Aku menjawab: “Ya, tapi kan…aku kayak belum jadi siapa-siapa, belum…”
“Ya tapi kan, itu kamu sendiri yang merasa dan memilih.”
“Hidup bukannya tentang pilihan-pilihan, ya? Kamu memilih jalan yang benar atau salah, itu pilihan. Kerjaan, itu pilihan. Sendiri, itu pilihan. Beli ini itu, itu pilihan. Boros, itu pilihan. Berbuat dosa, itu pilihan. Dan kamu merasa gagal dan menyalahkan Tuhan? Ya, itu pilihan,” lanjutnya.
Dia bilang lagi: “Padahal, Tuhan terang-terangan memberi satu pertanda anugerah terbesarnya. Kamu tahu apa? Udara. Gratis. Tiap hari. Nggak bayar.
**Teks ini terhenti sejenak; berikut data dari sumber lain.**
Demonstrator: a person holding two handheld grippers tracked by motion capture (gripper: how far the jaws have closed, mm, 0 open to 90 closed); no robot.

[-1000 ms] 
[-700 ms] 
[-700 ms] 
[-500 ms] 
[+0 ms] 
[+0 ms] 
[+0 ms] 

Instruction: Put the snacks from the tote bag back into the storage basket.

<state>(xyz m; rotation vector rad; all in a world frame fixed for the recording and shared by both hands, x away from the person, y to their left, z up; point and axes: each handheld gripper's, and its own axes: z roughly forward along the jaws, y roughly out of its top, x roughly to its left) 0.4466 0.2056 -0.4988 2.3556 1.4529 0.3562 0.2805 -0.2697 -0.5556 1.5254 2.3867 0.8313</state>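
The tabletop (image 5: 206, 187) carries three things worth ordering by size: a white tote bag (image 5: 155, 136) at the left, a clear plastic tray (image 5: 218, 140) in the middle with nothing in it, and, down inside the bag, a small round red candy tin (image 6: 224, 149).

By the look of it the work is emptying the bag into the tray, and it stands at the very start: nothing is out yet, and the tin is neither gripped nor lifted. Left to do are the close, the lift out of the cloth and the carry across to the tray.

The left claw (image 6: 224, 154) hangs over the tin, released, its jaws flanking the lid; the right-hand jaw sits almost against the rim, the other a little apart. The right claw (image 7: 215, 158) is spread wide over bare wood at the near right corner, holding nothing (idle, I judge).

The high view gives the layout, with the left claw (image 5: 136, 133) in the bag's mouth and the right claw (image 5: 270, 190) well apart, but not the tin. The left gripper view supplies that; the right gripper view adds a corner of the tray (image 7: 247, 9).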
Terus kamu meminta Dia bertanggung jawab atas pilihan-pilihanmu? Ya, bagaimana ya…”
Dia menatapku serius, “Tuhan cuma bisa kasih KESEMPATAN. Kesempatan untuk menjalani kehidupan, setiap detik, sekali lagi, sekali lagi.”
“Jadi, ketika merasa gagal, ingat apa yang telah DIA berikan selama ini, apa yang TELAH KAMU PILIH dan LAKUKAN. Apakah kamu sudah maksimal berusaha dan berdoanya, dosa apa yang kamu tanggung, apakah kamu selalu ada untuk DIA?”
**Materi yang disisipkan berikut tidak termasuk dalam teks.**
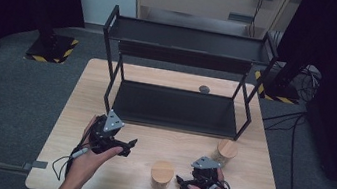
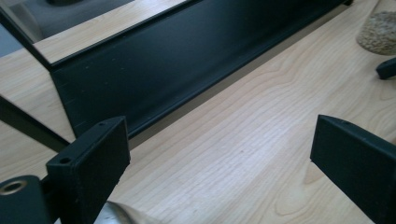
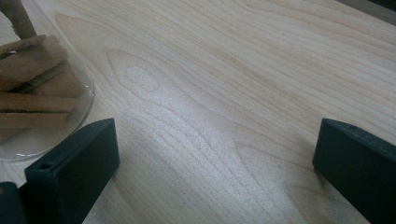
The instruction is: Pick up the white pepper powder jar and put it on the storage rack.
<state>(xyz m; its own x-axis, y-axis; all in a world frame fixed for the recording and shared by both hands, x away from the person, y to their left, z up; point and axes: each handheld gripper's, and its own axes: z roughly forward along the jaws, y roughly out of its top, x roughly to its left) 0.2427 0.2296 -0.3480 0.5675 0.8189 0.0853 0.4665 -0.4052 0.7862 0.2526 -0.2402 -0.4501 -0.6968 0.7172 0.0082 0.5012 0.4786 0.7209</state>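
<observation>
Two glass jars with round wooden lids stand on the wooden table (image 1: pixel 94 174). One jar (image 1: pixel 162 174) is near the front edge and the other (image 1: pixel 227 150) is further right. My left gripper (image 1: pixel 129 148) hovers left of them, open, its jaws pointing right with nothing between them. In the left gripper view its jaws (image 2: pixel 219 158) frame bare wood, with a grain-filled jar (image 2: pixel 380 30) at top right. My right gripper (image 1: pixel 180 185) rests just right of the front jar, open. In the right gripper view (image 3: pixel 215 163) a jar of brown sticks (image 3: pixel 37 93) sits beside the left jaw.
A black two-tier metal rack (image 1: pixel 177 108) stands across the back half of the table, its lower tray's front lip (image 2: pixel 187 60) close to my left gripper. A small dark disc (image 1: pixel 204 89) lies behind the rack. Cables trail off the front edge.
</observation>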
“Bahkan ketika kita berdosa, sebesar apapun itu, Tuhan masih memberi KESEMPATAN untuk bertobat, kan? Dia memang selalu memberi kita kesempatan.”
Aku terdiam. Semua memang terasa SHIT ketika kita merasa gagal. Tapi, ketika aku merasa gagal, aku selalu ingat perkataan kawanku tadi: “DIA selalu memberi kita KESEMPATAN.”
Dan kita yang memilih: mengambilnya dengan BAIK, atau justru tidak. Kita yang tentukan.
Jadi, hari ini aku memilih MELANGKAH mengambil KESEMPATAN yang telah DIA berikan. Karena Tuhan telah memberi kesempatan kepadaku lagi. Untuk tiba di titik ini. Hari ini, di hari yang spesial ini.
Aku memberi nama: KESEMPATAN KEDUA.
“TERIMA KASIH atas udara, dan setiap kesempatan yang telah ENGKAU titipkan.”
Dan ingat mantra sederhana ini: ADA ALHAMDULILLAH DI SETIAP BISMILLAH.